As doces “pretinhas” sempre foram apreciadas, e, antes de Cachoeira do Campo se despertar para o desenvolvimento, que agora ocorre, elas eram pretexto para uma visita daqueles que daqui partiram em busca de algo mais, que o torrão natal não podia proporcionar. Fora isso, a jabuticaba era mais uma curiosidade e extravagância da natureza, que nunca havia despertado o mínimo interesse econômico. Servia como passatempo nas noites quentes, quando nada havia para fazer, e, grupos se formavam para incursões em quintais alheios, onde as jabuticabas pareciam mais saborosas do que as que colhíamos em nossos domínios. Quando regressávamos às nossas casas, descobríamos que outros faziam o mesmo em nosso quintal. Mas, nada de cestas ou sacolas cheias. Cada um consumia diretamente da árvore o que aguentava e, pronto: no máximo algumas nos bolsos para completar a “farra”. Nada de depredações ou qualquer tipo de dano aos proprietários “visitados”, e muito menos, insultos ou agressões contra os mesmos, quando os “visitantes” eram apanhados em flagrante. O comércio da fruta limitava-se à “venda” dos pés de jabuticaba, modalidade em que o comprador podia colher toda a produção ou quase toda de determinada árvore, facilitando a limpeza do quintal, pois se o proprietário não tinha condições de consumir tudo, as frutas viravam vinagre quando caiam ao chão.

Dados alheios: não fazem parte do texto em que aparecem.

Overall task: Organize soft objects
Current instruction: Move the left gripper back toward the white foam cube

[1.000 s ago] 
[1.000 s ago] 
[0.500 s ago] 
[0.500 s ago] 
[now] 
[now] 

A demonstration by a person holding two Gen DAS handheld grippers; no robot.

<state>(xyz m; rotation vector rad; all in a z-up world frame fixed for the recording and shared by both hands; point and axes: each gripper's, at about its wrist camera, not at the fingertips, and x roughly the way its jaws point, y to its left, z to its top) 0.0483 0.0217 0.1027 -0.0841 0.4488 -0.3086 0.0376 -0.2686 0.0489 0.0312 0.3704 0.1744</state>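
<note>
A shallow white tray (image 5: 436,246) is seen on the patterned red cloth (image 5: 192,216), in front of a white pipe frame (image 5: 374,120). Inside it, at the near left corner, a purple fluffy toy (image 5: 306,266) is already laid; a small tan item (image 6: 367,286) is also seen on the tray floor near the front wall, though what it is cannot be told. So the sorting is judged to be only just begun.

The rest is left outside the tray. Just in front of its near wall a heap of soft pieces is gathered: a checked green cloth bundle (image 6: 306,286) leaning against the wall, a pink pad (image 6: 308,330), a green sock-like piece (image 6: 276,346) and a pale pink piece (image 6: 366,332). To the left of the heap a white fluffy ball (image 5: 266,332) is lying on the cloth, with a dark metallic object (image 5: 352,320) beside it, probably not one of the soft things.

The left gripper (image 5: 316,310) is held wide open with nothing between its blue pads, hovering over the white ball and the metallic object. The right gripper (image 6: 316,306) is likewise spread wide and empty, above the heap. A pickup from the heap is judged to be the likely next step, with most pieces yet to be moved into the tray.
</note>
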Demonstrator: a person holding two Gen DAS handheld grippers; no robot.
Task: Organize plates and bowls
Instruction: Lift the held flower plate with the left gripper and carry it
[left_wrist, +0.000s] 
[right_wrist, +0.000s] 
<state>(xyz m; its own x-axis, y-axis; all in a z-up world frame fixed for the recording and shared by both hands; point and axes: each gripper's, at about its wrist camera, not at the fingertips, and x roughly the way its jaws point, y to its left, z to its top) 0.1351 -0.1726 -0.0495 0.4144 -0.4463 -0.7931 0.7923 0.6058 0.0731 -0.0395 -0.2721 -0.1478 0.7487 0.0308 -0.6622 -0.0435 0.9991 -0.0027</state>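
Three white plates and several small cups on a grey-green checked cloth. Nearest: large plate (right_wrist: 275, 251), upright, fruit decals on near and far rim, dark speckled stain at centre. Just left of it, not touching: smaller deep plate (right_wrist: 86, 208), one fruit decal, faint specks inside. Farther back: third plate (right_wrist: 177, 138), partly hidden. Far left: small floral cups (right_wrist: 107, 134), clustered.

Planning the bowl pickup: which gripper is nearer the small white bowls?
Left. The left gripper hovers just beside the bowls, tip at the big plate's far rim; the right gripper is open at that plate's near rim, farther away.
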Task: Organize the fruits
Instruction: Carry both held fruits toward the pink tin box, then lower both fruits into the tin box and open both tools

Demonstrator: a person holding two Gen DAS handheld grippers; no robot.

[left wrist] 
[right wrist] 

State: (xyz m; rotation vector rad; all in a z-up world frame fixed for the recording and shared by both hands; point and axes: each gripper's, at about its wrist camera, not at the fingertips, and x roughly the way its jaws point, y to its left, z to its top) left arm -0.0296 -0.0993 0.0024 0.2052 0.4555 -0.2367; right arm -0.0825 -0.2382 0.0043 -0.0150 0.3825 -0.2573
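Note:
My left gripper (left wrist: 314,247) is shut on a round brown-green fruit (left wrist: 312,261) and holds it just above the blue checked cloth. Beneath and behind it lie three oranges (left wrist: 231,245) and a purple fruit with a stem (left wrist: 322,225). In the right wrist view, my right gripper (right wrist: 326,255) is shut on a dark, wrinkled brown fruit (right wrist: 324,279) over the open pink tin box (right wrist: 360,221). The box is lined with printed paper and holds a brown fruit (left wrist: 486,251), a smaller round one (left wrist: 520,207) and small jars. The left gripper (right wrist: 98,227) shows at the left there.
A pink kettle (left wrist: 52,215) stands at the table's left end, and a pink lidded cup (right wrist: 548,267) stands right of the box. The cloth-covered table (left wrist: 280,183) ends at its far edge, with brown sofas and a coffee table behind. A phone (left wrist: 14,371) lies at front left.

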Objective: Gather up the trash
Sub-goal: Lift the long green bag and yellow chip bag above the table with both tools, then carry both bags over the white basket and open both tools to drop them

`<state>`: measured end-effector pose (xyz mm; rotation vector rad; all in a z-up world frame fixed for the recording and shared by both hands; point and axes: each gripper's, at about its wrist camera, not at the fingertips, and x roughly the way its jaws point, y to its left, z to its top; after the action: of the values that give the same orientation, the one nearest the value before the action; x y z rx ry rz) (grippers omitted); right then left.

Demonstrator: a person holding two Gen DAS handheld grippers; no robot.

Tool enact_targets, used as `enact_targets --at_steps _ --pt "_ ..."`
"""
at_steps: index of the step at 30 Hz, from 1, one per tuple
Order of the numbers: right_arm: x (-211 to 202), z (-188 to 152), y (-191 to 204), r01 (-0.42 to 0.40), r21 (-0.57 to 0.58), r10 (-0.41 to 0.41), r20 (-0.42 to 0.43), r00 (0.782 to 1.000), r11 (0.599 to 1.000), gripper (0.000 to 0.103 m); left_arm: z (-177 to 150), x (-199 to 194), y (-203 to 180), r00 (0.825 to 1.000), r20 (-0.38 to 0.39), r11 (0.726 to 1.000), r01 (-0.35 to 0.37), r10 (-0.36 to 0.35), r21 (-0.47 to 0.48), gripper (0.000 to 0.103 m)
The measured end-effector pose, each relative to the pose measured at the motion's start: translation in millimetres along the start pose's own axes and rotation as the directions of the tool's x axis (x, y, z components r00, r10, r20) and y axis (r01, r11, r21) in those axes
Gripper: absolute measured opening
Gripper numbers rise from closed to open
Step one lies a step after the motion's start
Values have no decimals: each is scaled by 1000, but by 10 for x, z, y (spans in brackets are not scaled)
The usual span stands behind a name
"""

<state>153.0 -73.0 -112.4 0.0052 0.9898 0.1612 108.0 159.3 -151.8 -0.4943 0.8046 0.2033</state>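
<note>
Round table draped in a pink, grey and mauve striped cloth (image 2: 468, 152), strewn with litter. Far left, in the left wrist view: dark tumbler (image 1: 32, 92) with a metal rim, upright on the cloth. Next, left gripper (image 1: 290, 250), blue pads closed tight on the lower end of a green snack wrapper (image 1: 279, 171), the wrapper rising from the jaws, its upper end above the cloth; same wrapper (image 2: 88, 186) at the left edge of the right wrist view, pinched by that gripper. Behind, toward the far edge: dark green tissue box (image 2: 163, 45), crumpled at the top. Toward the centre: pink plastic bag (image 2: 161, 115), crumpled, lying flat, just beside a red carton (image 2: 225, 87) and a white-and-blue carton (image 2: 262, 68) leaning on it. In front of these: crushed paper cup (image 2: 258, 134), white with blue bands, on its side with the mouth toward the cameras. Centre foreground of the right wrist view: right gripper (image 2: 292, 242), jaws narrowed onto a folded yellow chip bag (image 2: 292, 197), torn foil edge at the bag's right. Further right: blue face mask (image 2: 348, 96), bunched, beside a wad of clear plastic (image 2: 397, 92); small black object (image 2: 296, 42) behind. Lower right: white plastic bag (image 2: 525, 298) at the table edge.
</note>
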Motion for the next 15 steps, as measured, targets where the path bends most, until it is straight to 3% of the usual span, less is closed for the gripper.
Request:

Hoje, além daqueles que entram pela porta da frente e as compram, elas são disputadas também a tapas por fedelhos e marmanjos que invadem quintais, na maior “cara-de-pau”, diante dos donos desafiados com toda a sorte de insultos e ameaças. O que conseguem furtar é vendido a preço exorbitante por litro mal medido. Devido às suas peculiaridades, a jabuticabeira pode ser considerada uma extravagância da natureza. Entre o nascimento da muda e a produção das primeiras frutas, o tempo mínimo é de dez anos. O tamanho, a robustez e a longevidade alcançada pela jabuticabeira sugerem frutos de natureza mais resistente, duráveis e até maiores. Entretanto, tudo é o contrário do que pede sua aparência. Desde as minúsculas flores amarelas, que envolvem o tronco e os galhos até as extremidades, a jabuticabeira só mostra delicadeza no cumprimento da função de perpetuação da espécie. Ao contrário de outras frutas, que pedem sol, a jabuticaba o dispensa e é mais saborosa quando sua maturação se dá com bastante chuva. Da floração à maturação completa são apenas quarenta dias e, para se azedar e cair são mais sete dias, no máximo. Depois de colhida, a jabuticaba não alcança vinte e quatro horas sem que se azede. Em menos de cinquenta dos trezentos e sessenta e quatro dias do ano, a jabuticabeira oferece a beleza da floração, do desenvolvimento das continhas verdes, da conversão destas em frágeis e negros receptáculos do néctar tão apreciado, fechando-se o ciclo com o prazer de saborear a fruta.